Task to carry out
In the listing below, the answer starts at the line that has "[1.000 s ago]" and stops after the line that has "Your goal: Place"; please repeat that part exactly and nothing more.

Information provided

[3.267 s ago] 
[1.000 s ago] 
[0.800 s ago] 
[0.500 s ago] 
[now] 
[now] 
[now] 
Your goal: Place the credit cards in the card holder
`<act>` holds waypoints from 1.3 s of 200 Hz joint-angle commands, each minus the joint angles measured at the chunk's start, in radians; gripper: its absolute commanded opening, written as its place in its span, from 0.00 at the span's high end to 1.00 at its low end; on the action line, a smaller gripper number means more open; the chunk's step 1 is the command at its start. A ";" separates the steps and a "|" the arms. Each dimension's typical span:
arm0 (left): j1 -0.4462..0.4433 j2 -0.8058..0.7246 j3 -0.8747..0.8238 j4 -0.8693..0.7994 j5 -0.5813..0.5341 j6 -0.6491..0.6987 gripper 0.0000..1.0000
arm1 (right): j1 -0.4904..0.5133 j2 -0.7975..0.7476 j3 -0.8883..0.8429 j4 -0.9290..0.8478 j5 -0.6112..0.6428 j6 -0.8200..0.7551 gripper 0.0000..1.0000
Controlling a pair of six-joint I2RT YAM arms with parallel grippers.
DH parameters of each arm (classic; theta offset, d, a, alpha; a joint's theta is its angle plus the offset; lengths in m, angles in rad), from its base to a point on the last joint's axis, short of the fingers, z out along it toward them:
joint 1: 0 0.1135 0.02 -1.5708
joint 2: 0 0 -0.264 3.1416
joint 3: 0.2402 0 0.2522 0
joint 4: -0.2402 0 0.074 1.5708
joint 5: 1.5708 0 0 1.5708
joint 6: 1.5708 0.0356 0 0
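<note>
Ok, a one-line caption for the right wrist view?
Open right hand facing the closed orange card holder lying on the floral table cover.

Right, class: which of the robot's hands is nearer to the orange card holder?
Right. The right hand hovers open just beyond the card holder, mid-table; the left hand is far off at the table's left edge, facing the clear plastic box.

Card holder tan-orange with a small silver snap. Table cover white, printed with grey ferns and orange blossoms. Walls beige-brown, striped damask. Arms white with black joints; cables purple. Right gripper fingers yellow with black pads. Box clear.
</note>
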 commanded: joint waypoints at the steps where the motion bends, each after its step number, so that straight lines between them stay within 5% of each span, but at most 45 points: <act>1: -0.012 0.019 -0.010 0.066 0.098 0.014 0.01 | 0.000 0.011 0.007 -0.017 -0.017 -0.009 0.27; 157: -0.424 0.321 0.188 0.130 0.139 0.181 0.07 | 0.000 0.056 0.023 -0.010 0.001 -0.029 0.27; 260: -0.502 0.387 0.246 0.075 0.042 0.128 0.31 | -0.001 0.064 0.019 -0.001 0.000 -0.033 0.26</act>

Output
[1.000 s ago] 
[0.800 s ago] 
[0.500 s ago] 
[now] 
[now] 
[now] 
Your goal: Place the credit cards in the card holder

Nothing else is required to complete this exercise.